OCEAN CITY — Ocean City voters resoundingly approved a charter amendment this week allowing binding interest arbitration for the town’s firefighter-paramedic union.
When Ocean City voters hit the polls on Tuesday, appearing on the ballot was a referendum question which, if approved, would allow for binding interest arbitration for the Career Firefighter Paramedics Association of Ocean City, or local IAFF 4269. The charter amendment would essentially allow a third-party arbitrator to resolve impasses during contract negotiations between the union and the town.
The IAFF already had the right to bargain collectively during contract negotiations with the town, but a positive endorsement from the voters on Tuesday would add binding interest arbitration to the negotiation tool box for the firefighter-paramedics.
As the votes were announced from each of the town’s seven voting machines, it became clear which way the final decision was heading. When the results from the last machine were announced and the absentee ballots were added, the referendum passed by a vote of 1,288 to 1,048. The IAFF members were jubilant when it became clear the voters had endorsed the charter amendment.
“Yesterday [Tuesday] was a victorious day for the Ocean City firefighter-paramedics,” said IAFF 4269 President Ryan Whittington. “Ocean City residents voted to grant us binding interest arbitration. Two years ago today, we were collecting signatures and educating everyone on the issues and the importance of this charter amendment.”
Whittington said the positive outcome was the culmination of two years of work by union members and supporters.

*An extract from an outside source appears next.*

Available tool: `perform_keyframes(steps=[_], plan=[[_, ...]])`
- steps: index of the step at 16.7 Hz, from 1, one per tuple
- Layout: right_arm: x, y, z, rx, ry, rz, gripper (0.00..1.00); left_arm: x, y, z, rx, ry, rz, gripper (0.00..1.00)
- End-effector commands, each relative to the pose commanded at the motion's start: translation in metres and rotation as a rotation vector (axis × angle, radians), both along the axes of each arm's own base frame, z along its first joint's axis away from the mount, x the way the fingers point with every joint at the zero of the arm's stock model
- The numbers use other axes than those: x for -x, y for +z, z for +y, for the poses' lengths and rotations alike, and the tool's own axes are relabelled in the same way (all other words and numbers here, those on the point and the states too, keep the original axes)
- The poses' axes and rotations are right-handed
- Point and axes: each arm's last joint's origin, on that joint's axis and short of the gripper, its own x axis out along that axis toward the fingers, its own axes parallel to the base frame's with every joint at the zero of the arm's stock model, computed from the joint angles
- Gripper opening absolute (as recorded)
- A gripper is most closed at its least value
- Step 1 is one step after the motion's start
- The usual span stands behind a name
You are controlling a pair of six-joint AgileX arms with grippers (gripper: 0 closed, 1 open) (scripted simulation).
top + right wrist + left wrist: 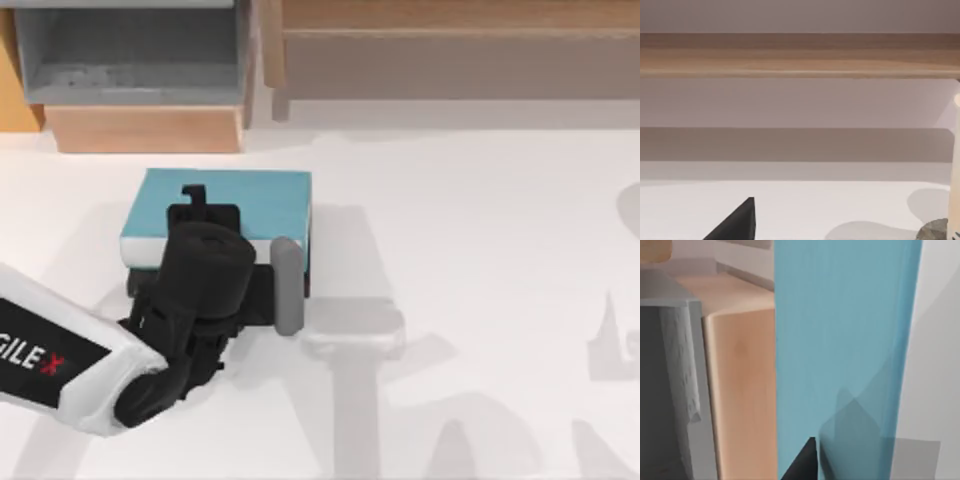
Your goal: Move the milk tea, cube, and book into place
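Observation:
The book (pixel 245 205) lies light blue cover up at the table's left, with a white page edge on its left side and a dark edge on its right. My left gripper (pixel 195 200) reaches over the book's near edge, one black finger on top of the cover, and looks shut on it. In the left wrist view the blue cover (pixel 840 340) stands close, with a black fingertip (pixel 802 465) against it. A black corner of my right gripper (pixel 735 222) shows over the white table. A pale cream upright thing (pixel 956 165), perhaps the milk tea, stands beside it. The cube is out of view.
A wooden cabinet with a grey open compartment (pixel 130 60) stands at the back left, just beyond the book. A long wooden shelf (pixel 450 40) runs along the back right. White table (pixel 480 250) stretches to the right of the book.

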Motion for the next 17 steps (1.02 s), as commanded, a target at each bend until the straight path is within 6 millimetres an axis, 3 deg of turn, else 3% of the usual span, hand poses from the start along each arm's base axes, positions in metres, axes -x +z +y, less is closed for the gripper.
perform_keyframes(steps=[11, 17], plan=[[0.0, 0.0, 0.0, 0.0, 0.0, 0.0, 1.0, -0.0046, -0.002, -0.0001, 0.0, 0.0, 0.0, 0.0], [0.0, 0.0, 0.0, 0.0, 0.0, 0.0, 1.0, -0.0046, -0.002, -0.0001, 0.0, 0.0, 0.0, 0.45]])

“Along our two-year journey, so many of the people I work with stepped up to complete tasks, give advice, support our PAC fund and live through the crazy adventure of a campaign,” he said. “We are stronger together and the men and women of the three divisions of the Ocean City fire department truly define solidarity.”
During what was a somewhat contentious lead-up to Tuesday’s election, the town asserted granting binding interest arbitration would essentially leave critical negotiation impasses in the hands of a neutral, third-party arbitrator and could have an impact on property tax rates. The union countered binding interest arbitration was a measure of last resort of sorts when impasses could not be resolved and dismissed the notion the arbitrator when needed would not be an “outsider” as town officials asserted. When the votes were counted on Tuesday and the public’s opinion was measured, it became clear the town was ready to move forward.
“As for the charter amendment, it was no secret the Mayor and Council has been concerned about the consequences of binding interest arbitration,” said Mayor Rick Meehan this week. “Having said that, our paramedic-firefighters worked hard for the charter amendment and our community voted to make a change. I support our employees and I look forward to working with them moving forward.”
Councilman Matt James, who was re-elected on Tuesday, had the unique position of both sitting on the council and being a volunteer firefighter.
“I’m not surprised at all,” he said. “They did an amazing job. When you look at the absentee numbers, they won by around five, but when you started looking at each machine, that’s where they really started to pull away. That’s because of the hard work they put in on election day. They had a lot of people out there and they had a great message.”